* What to work on
Output exactly, and only, the lines below from the one with "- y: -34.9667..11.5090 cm" down to the one with "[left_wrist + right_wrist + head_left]". Include both end lines and no pictures.

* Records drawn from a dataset
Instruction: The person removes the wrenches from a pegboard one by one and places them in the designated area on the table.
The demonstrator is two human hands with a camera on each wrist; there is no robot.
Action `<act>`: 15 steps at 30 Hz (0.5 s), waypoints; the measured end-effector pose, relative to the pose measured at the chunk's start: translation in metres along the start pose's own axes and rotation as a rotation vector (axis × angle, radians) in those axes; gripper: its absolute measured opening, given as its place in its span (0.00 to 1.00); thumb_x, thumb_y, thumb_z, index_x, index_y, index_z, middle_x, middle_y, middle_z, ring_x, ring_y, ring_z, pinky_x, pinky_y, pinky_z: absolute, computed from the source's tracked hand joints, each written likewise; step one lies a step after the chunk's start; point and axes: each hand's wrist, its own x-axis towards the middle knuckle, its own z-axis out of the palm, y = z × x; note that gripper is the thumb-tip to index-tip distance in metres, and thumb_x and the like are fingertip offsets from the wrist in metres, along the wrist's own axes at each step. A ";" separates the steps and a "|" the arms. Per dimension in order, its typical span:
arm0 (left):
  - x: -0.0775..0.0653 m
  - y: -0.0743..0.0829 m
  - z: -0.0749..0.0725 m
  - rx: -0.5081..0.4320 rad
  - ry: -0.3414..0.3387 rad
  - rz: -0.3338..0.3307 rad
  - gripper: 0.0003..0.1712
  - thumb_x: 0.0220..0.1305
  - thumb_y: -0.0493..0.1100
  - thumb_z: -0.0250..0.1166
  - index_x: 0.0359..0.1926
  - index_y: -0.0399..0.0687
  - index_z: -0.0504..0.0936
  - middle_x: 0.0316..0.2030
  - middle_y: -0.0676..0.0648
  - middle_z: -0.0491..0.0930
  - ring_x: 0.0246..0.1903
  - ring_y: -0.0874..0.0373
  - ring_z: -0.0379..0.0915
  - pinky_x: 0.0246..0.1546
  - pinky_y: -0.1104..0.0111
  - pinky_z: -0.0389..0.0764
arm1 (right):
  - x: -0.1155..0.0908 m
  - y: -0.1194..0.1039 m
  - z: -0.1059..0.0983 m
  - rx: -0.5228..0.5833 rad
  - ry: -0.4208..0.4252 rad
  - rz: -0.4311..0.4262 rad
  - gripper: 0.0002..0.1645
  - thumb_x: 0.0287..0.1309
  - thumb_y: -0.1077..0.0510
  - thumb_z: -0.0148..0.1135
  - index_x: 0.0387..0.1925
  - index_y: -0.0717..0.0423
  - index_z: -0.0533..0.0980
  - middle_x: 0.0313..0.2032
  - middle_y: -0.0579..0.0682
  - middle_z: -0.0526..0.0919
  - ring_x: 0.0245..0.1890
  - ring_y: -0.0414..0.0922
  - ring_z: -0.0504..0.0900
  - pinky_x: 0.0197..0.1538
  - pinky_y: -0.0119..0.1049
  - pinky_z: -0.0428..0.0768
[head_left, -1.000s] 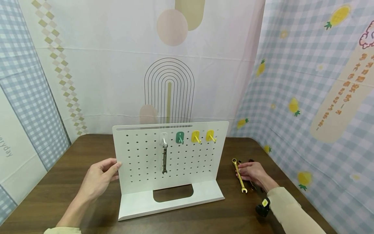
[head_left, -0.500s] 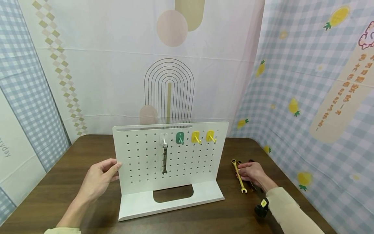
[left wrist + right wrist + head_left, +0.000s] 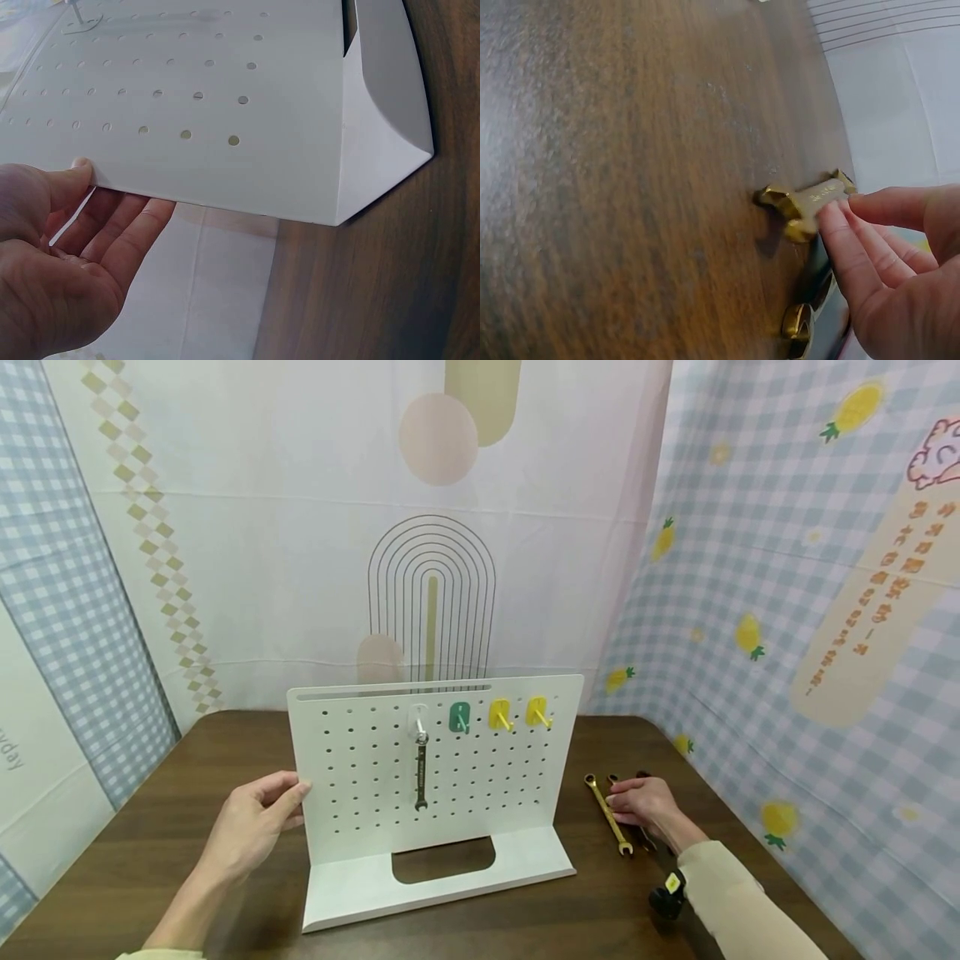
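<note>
My left hand (image 3: 251, 822) grips the left edge of a white pegboard (image 3: 352, 845), thumb on its front face and fingers behind, as the left wrist view also shows. To the right of the board, my right hand (image 3: 647, 803) pinches a gold combination wrench (image 3: 609, 817) between thumb and fingers. In the right wrist view the gold wrench (image 3: 817, 197) is seen nearly end-on, close over the wood. More wrenches lie under and beside that hand, one with a gold open end (image 3: 799, 324); they are partly hidden. A dark wrench (image 3: 422, 775) hangs by its ring from a clear hook (image 3: 418, 717).
A green hook (image 3: 460, 717) and two yellow hooks, one nearer (image 3: 499, 714) and one farther right (image 3: 537, 711), carry nothing. The board's base has a cut-out slot. All stands on a dark wooden table (image 3: 225, 743), with printed cloths behind and at both sides.
In my right fingers the gold wrench has tilted, its ring end swinging left, away from the other wrenches. My left hand keeps its grip on the board. The head view has shifted slightly.
</note>
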 end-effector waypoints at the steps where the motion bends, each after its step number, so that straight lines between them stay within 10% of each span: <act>1: 0.000 0.000 0.000 -0.002 0.000 0.001 0.17 0.80 0.40 0.61 0.57 0.28 0.82 0.50 0.36 0.86 0.39 0.73 0.83 0.45 0.73 0.91 | 0.000 0.000 0.000 0.015 -0.006 0.003 0.24 0.65 0.75 0.64 0.60 0.83 0.71 0.31 0.54 0.89 0.27 0.41 0.88 0.33 0.34 0.92; 15: 0.001 -0.001 -0.001 0.021 -0.005 0.000 0.18 0.80 0.42 0.62 0.57 0.30 0.83 0.48 0.39 0.87 0.39 0.72 0.82 0.45 0.73 0.91 | -0.009 -0.013 -0.006 0.093 0.003 -0.007 0.24 0.70 0.73 0.60 0.63 0.83 0.69 0.34 0.60 0.91 0.29 0.45 0.91 0.36 0.38 0.94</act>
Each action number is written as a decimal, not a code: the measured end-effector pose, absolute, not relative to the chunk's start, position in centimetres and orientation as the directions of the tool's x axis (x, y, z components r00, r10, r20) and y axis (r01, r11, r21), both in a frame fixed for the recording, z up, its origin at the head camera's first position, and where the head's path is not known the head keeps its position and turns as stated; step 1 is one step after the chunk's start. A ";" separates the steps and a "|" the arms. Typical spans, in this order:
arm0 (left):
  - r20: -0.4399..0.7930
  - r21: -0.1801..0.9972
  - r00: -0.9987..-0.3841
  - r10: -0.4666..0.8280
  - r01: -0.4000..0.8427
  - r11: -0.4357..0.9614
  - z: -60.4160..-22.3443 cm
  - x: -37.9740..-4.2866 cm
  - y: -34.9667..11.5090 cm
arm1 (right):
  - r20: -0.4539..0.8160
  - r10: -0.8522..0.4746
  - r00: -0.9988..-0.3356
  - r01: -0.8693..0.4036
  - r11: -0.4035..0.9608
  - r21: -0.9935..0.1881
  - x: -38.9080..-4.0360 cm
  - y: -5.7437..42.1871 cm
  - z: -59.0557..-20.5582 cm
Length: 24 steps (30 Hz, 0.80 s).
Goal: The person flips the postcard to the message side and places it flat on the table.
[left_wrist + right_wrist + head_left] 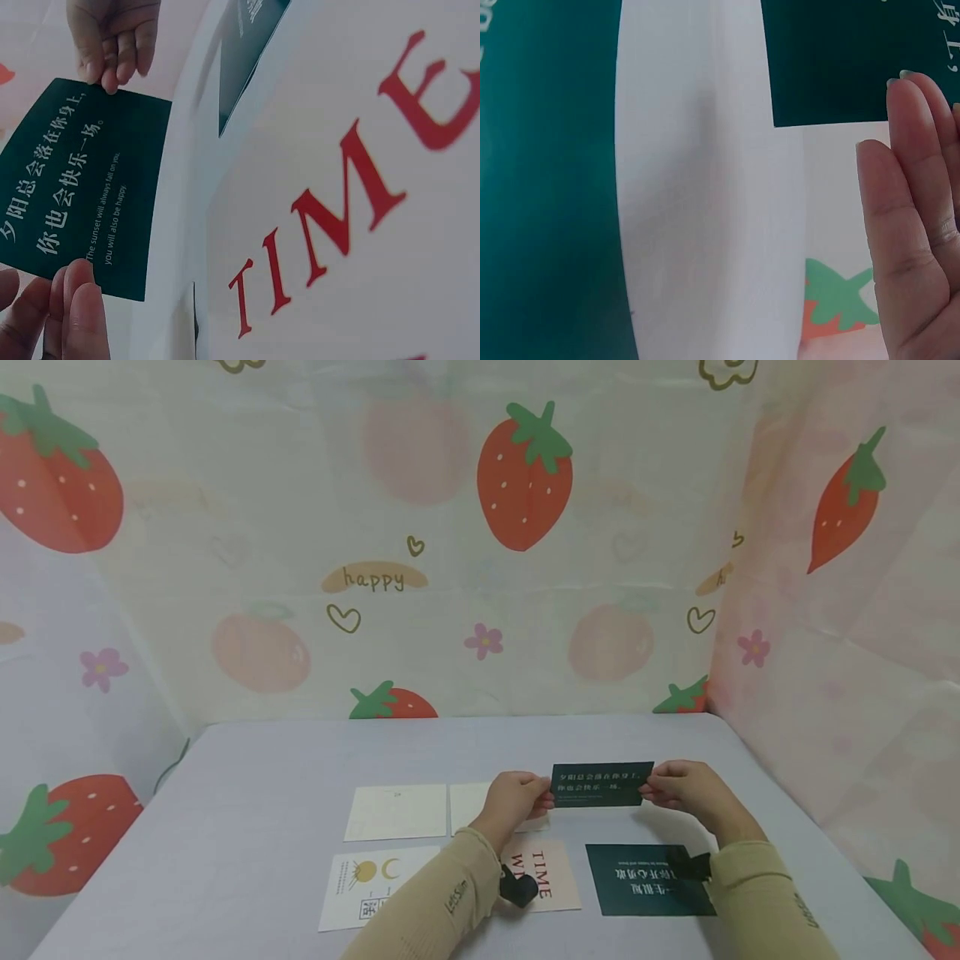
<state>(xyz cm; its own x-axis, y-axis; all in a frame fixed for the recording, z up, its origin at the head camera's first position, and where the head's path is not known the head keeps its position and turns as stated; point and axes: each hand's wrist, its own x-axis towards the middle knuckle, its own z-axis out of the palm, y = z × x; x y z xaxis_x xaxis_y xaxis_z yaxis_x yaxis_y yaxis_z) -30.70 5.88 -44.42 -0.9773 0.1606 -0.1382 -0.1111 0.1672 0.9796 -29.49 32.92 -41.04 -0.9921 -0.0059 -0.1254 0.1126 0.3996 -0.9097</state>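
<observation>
A dark green card (602, 785) with white lettering is held up above the table between both hands. Its left edge is pinched by the left hand (517, 800), its right edge by the right hand (688, 792). In the left wrist view, the lettered face of this card (90, 187) shows fingers at opposite edges. Below it on the table lies another dark green card (630, 881), partly covered by the right wrist's black device. Under the left forearm is a pale card with red "TIME" lettering (557, 877). The right wrist view shows the right hand's fingers (907, 202) against the held card (832, 60).
Left of the hands lie a plain off-white card (396, 812) and a white card with a sun and moon (375, 885). A second off-white card (468, 800) is partly behind the left hand. Strawberry-printed cloth (450, 527) hangs around the white table (247, 827).
</observation>
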 end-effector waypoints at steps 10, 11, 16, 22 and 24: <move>-0.121 0.982 -0.979 0.165 -0.093 0.165 -44.5 -30.7 5.8 | -0.156 -0.032 -0.987 0.130 0.404 -0.905 -29.3 33.1 -41.3; -0.115 0.983 -0.979 0.168 -0.088 0.160 -44.5 -30.6 5.8 | -0.155 -0.036 -0.987 0.128 0.402 -0.907 -29.3 33.1 -41.3; -0.111 0.986 -0.978 0.178 -0.086 0.143 -44.5 -30.6 5.7 | -0.148 -0.054 -0.988 0.112 0.420 -0.901 -29.0 33.2 -41.2; -0.113 0.984 -0.976 0.186 -0.084 0.160 -44.4 -30.4 5.7 | -0.161 -0.054 -0.985 0.121 0.443 -0.888 -28.8 33.2 -41.2; -0.106 0.983 -0.977 0.186 -0.075 0.166 -44.4 -30.4 5.7 | -0.162 -0.051 -0.986 0.123 0.440 -0.890 -28.8 33.2 -41.2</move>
<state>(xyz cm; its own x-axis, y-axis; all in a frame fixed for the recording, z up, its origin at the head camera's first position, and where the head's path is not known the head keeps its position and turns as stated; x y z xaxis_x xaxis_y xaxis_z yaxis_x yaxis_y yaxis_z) -30.36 5.69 -44.39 -0.9768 0.1859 -0.1059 -0.0749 0.1664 0.9832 -28.84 33.23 -41.19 -0.9855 -0.0512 -0.1617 0.1231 0.4396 -0.8897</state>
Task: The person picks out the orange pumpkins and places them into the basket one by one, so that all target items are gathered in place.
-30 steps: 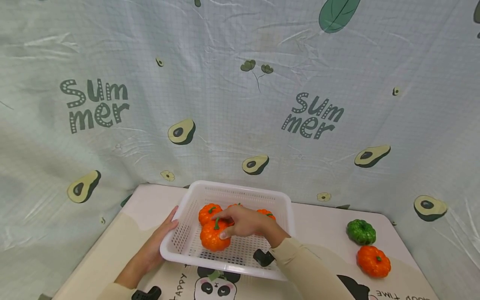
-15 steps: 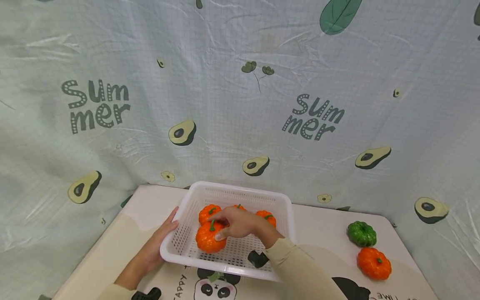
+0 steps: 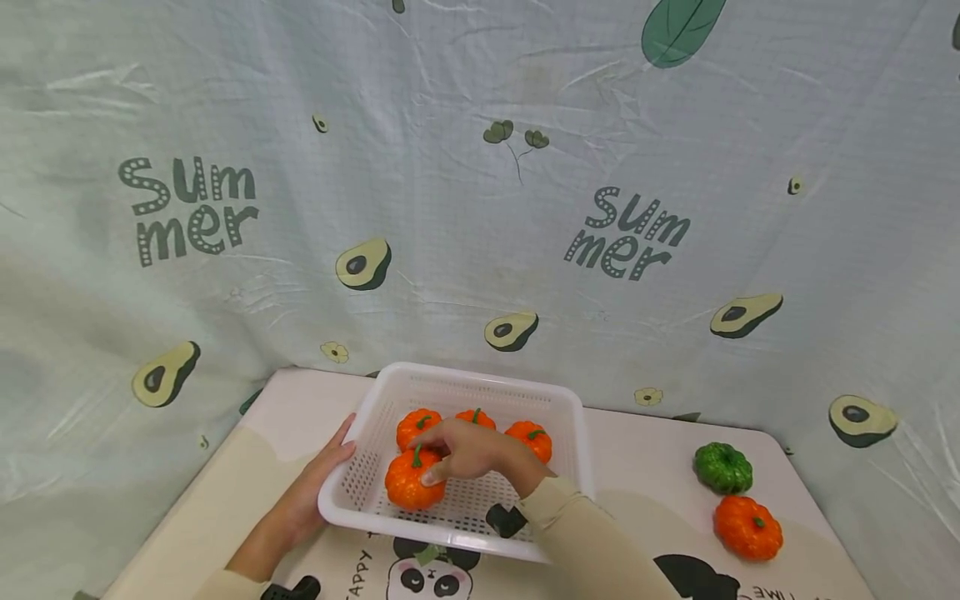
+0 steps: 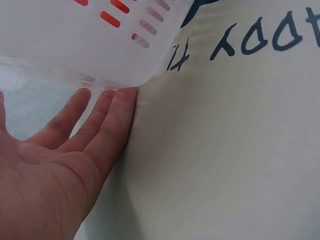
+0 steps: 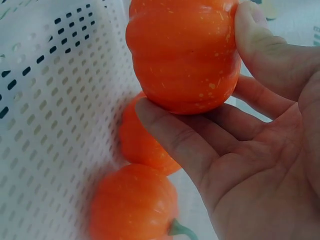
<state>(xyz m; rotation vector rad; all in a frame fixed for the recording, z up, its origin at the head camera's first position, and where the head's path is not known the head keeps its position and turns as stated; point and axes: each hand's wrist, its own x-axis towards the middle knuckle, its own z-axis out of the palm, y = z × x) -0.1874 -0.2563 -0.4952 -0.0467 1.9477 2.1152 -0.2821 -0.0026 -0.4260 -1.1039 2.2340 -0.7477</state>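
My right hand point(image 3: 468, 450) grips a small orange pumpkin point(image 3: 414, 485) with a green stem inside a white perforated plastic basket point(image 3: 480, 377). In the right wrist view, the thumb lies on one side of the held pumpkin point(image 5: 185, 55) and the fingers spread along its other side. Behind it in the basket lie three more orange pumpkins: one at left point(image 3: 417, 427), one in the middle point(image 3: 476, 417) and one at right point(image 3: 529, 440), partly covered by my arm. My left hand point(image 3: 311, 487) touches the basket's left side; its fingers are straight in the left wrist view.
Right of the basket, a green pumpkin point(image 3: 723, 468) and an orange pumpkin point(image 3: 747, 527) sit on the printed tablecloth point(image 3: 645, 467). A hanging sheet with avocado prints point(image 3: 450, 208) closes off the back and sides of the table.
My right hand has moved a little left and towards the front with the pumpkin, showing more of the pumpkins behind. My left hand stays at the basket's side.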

* Reply to the exercise
  - y: -34.9667..11.5090 cm
arm1 (right):
  - r20: -0.4539..0.8160
  - r10: -0.8522..0.4746
  - r00: -0.9988..-0.3356
  - r01: -0.8693..0.4036
  - r11: -0.4035..0.9608
  - r21: -0.9935..0.1881
  - x: -38.9080..-4.0360 cm
  - y: -5.7437..42.1871 cm
  - z: -59.0557..-20.5582 cm
Length: 24 steps (30 Hz, 0.80 s).
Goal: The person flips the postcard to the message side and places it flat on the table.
[left_wrist + right_wrist + head_left] 

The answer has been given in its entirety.